On this basis, we discuss the prediction of the measured points of the wind turbine foundation using the better-performing LSTM model and the SVR model, and here, the two models are used to quantitatively compare the multi-time-step prediction of the vertical displacement of the wind turbine foundation. The 5-time-step, 10-time-step, 20-time-step, and 50-time-step prediction tests are performed on the vertical displacement data of the wind turbine foundation. The performance of the two models for the prediction of wind turbine foundation displacement is further identified by comparing the multi-time-step prediction results.
The multi-time-step test results of the SVR model and LSTM model for the prediction of vertical displacement of wind turbine foundation are shown in
Figure 17 and
Figure 18, respectively. Firstly, comparing the two models with the same prediction step length, it can be found that both the SVR model and LSTM model perform well in the prediction of 5-time-step length, and at the same time, the R
2 value can reach 0.87, which indicates that the two models are more effective in the prediction of shorter time-step lengths. Secondly, in 10-time-step prediction, the LSTM model is slightly less effective than the SVR model, with a significant deviation in peak prediction around 300 Time point, which is less effective. In terms of 20-time-step prediction, both models perform poorly, with R
2 = 0.5 or less, and fail to achieve effective prediction of the base deformation. Finally, by comparing the 50-time-step prediction, it can be clearly found that the LSTM model has deviated from learning and predicting the base deformation law of the wind turbine, and the prediction of SVR can still fluctuate within the real interval in comparison, but the effect is still poor. The prediction effect of the model decreases significantly after 10 time steps, and the prediction effect of the subsequent 20 time steps and 50 time steps is poor.

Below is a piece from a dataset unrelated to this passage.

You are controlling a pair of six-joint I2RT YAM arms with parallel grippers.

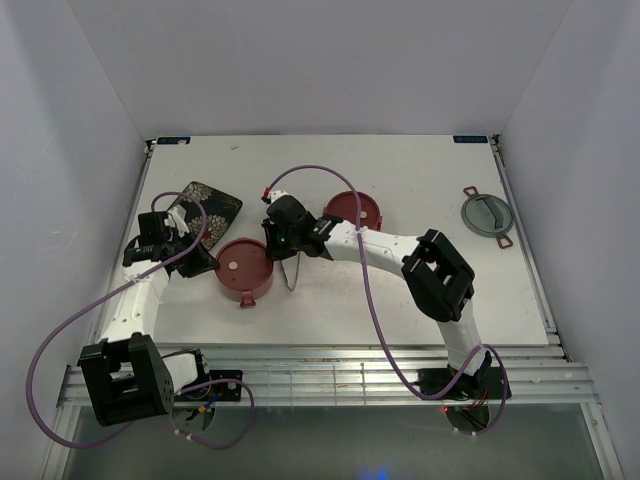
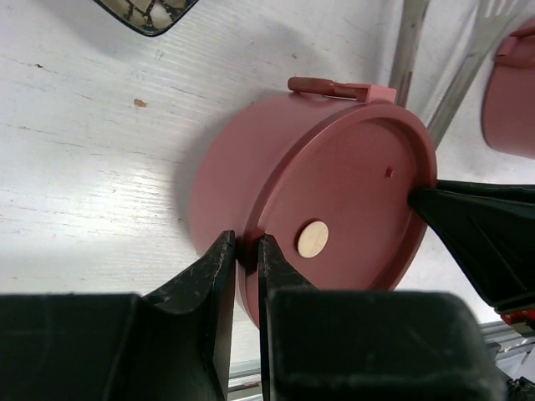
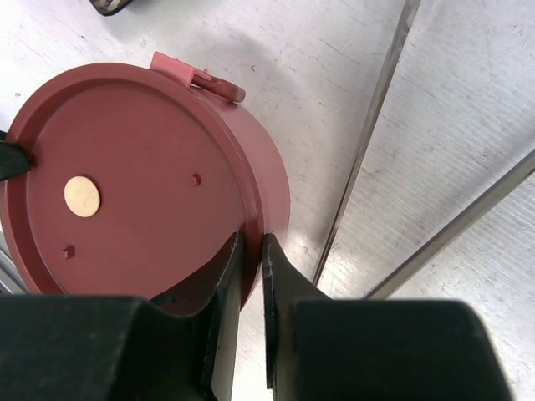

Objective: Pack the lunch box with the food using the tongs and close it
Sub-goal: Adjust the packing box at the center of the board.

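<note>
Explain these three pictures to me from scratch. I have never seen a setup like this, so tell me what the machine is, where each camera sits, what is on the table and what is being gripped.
These are two robot arms bolted at the near edge of a white table. One picture looks down from above; the other two come from a camera on each wrist, so the black fingers fill the bottom.

In the middle stands a round dusty-red lunch box tier with its flat lid on. The left end effector pinches its rim on one side and the right end effector pinches the opposite side.

Beside it lie thin silver tongs, held by neither. Behind sit a second red tier, a dark floral plate and a grey lid.
</note>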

Such a phenomenon is due to the fact that the model only learns the short-term change characteristics of the wind turbine vertical displacement deformation during training, which yields a more accurate prediction for the next moment and shorter moments, however, it is difficult to get a long-term accurate prediction in the face of data spanning a large period of time. Multi-step prediction is still an open challenge in time series prediction [
39].
Then, by comparing the experimental results of the SVR model with different step sizes, it can be found that the SVR model can still effectively learn and predict the displacement of the wind turbine foundation when it is predicted with shorter time steps (5 time steps and 10 time steps), but when the time step is increased to 20 time steps or 50 time steps when the time step is increased to 20 time steps or 50 time steps, the prediction effect is weakened and the accuracy decreases. By comparing the performance of the above models, it can be concluded that the SVR model and LSTM model have a higher short-time prediction accuracy and poorer long-time prediction effect in terms of wind turbine foundation displacement, while the SVR model is more advantageous in terms of learning the wind turbine foundation displacement data, its prediction effect and prediction accuracy are better than that of the LSTM model, and the trend prediction is closer to that of the LSTM model. The SVR model can be used to predict the future changes of the foundation of wind turbines so as to achieve the goal of predicting the future changes of the foundation of wind turbines. The SVR model can be utilized to predict future changes in wind turbine foundations, facilitating the assessment of the foundation’s future state after rehabilitation. However, the prediction of long-term changes in the base of wind turbines needs further study.